O documento cita o uso de ferramentas de tecnologia para complementar eventuais conteúdos que foram perdidos na pandemia.

O MEC definiu que é responsabilidade das instituições de ensino fornecer recursos para os alunos acompanharem as atividades. No entanto, o orçamento da pasta para 2021 prevê cortes de R$ 1,4 bilhão, o que também deverá afetar as instituições de ensino superior.

As universidades e institutos federais têm autonomia para fazer seus próprios calendários e reorganizar seus currículos, mas agora passam a não ter mais autorização para que as aulas on-line sejam equivalentes às presenciais.

O MEC na pandemia

Em 2020, o MEC se absteve de protagonizar uma articulação com as redes de ensino para minimizar os impactos da pandemia.

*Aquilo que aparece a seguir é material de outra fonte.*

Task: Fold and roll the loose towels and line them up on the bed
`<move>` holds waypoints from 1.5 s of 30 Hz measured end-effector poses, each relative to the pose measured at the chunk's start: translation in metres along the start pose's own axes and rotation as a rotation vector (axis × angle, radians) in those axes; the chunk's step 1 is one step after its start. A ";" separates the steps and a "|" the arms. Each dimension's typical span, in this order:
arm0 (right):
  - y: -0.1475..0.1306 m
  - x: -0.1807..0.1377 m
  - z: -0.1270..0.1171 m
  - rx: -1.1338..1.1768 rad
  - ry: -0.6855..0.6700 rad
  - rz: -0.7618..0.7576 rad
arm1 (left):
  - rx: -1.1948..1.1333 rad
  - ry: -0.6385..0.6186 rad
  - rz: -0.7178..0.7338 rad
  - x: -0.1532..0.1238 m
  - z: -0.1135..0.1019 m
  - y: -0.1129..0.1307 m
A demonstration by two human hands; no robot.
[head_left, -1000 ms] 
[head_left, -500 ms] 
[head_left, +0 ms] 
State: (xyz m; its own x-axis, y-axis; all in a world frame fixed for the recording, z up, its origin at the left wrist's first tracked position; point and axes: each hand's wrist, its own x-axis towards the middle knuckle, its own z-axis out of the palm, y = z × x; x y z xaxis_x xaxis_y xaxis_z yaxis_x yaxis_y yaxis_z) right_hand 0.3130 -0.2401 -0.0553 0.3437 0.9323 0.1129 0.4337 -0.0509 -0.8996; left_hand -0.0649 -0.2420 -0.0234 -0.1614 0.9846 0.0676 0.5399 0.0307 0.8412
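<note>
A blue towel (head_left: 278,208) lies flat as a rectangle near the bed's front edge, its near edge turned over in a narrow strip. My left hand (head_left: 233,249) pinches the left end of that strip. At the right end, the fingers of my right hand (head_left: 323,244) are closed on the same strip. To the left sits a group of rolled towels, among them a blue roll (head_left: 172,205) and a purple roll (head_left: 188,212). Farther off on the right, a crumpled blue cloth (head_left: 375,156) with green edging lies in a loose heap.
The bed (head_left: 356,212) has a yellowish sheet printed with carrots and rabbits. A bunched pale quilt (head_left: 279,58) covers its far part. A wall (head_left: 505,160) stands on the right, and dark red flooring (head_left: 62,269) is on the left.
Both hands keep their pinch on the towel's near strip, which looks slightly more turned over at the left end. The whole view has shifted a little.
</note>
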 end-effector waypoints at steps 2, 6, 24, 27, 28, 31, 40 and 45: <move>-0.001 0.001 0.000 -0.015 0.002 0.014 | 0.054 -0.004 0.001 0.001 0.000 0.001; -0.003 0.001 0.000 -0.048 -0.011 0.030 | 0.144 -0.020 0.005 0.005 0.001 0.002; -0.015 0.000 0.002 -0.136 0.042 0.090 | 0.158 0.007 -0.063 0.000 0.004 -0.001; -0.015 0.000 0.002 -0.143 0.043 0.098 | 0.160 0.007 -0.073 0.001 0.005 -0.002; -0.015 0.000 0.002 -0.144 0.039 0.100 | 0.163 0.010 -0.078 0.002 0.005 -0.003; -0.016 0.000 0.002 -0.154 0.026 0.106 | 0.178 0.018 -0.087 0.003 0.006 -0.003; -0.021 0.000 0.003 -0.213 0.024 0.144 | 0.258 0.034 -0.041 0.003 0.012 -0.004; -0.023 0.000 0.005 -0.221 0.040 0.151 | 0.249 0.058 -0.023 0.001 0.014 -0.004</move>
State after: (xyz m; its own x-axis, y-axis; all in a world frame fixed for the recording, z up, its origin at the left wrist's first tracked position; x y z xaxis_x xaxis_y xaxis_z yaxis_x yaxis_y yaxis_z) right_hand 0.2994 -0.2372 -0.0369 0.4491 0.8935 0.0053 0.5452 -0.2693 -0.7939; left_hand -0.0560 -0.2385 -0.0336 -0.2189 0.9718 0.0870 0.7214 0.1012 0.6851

Um relatório da Comissão Externa da Câmara, que acompanha as ações do MEC, fez críticas à falta de liderança da pasta e à ausência de diálogo em decisões tomadas no período.

Em julho, o governo afirmou que forneceria chips e pacote de dados a 400 mil alunos de baixa renda das universidades e institutos federais. Em agosto, quando foi detalhar o programa (que ainda não havia sido implementado), o ministro da Educação, Milton Ribeiro, chegou a reconhecer que a ajuda chegou “um pouquinho tarde“.

Desde outubro,a expectativa era que o MEC homologasse uma resolução do Conselho Nacional de Educação, que previa a possibilidade de ofertar aulas remotas até dezembro de 2021. O conselho é responsável por assessorar o governo em políticas de educação e tem representantes do MEC. A resolução havia sido aprovada por unanimidade.